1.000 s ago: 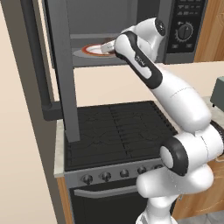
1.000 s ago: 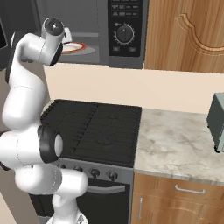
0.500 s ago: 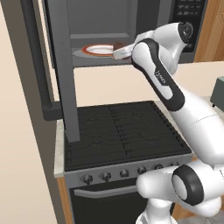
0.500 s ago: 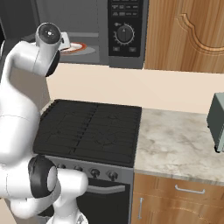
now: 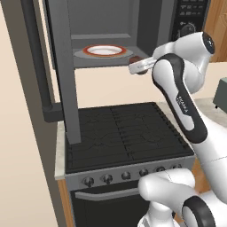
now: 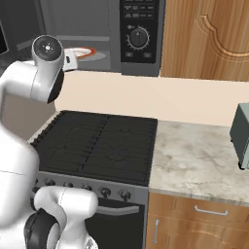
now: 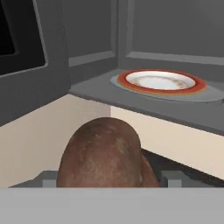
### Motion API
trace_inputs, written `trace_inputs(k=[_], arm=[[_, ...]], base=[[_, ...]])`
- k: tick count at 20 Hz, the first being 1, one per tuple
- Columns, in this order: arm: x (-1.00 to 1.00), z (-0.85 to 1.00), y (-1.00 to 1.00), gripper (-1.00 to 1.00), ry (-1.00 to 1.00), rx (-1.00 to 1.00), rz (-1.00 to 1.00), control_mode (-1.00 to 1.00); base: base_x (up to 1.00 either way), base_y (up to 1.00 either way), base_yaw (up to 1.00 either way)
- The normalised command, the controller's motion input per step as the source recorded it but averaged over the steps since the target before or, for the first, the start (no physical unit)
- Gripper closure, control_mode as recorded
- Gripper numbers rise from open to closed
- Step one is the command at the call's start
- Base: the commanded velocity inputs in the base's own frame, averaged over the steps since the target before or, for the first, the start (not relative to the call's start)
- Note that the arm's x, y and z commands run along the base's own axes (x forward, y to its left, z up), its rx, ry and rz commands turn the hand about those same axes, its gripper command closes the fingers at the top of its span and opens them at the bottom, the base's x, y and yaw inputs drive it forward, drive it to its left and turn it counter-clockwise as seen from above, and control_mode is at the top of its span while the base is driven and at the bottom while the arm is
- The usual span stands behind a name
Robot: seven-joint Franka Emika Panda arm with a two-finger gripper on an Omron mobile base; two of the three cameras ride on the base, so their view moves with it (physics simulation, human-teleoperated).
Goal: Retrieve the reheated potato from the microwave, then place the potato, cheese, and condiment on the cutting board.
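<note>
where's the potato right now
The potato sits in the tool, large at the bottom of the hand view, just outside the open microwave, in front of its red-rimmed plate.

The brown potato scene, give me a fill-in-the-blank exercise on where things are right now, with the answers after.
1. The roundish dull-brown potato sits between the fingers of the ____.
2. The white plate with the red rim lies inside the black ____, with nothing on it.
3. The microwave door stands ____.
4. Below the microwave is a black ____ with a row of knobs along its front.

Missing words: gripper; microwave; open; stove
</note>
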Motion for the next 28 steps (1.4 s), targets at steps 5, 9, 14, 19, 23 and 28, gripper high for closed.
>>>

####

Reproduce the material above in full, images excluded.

1.000 s ago: 
1.000 s ago: 
0.500 s ago: 
0.500 s ago: 
now: 
now: 
now: 
### Motion API
trace_inputs, written `trace_inputs(k=[_], arm=[[_, ...]], base=[[_, ...]])`
- k: tick count at 20 Hz, the first being 1, one per tuple
- Columns, in this order: arm: x (-1.00 to 1.00), z (-0.85 to 1.00), y (-1.00 to 1.00), gripper (-1.00 to 1.00), ry (-1.00 to 1.00), rx (-1.00 to 1.00), rz (-1.00 to 1.00), control_mode (-1.00 to 1.00); base: base_x (up to 1.00 either way), base_y (up to 1.00 either way), base_yaw (up to 1.00 either way)
- The normalised command, the controller's motion input per step as the source recorded it but averaged over the steps since the target before or, for the first, the start (no physical unit)
- Gripper closure, control_mode as recorded
- Gripper numbers rise from open to closed
- Step one is the command at the call's start
- Base: the commanded velocity inputs in the base's own frame, averaged over the steps since the target before or, for the first, the start (not relative to the call's start)
- Note that the arm's x, y and z commands run along the base's own axes (x forward, y to its left, z up), its rx, ry and rz commands turn the hand about those same axes, its gripper command closes the fingers at the top of its span and opens them at the bottom, the base's x, y and yaw inputs drive it forward, drive it to its left and turn it counter-clockwise as seen from above, and control_mode is at the top of its span while the base is driven and at the bottom while the arm is
- The usual span stands behind a name
Robot: seven-joint Franka Emika Panda arm with a two-finger gripper on an Omron mobile base; two of the three cameras ride on the base, so their view moves with it (physics simulation, human-teleoperated).
Goal: Retrieve the reheated potato from the microwave, then place the potato, cheese, and condiment on the cutting board.
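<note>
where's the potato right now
The potato sits in the tool, large at the bottom of the hand view, just outside the open microwave, in front of its red-rimmed plate.

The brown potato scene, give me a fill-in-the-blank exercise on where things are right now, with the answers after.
1. The roundish dull-brown potato sits between the fingers of the ____.
2. The white plate with the red rim lies inside the black ____, with nothing on it.
3. The microwave door stands ____.
4. Below the microwave is a black ____ with a row of knobs along its front.

Missing words: gripper; microwave; open; stove
</note>
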Motion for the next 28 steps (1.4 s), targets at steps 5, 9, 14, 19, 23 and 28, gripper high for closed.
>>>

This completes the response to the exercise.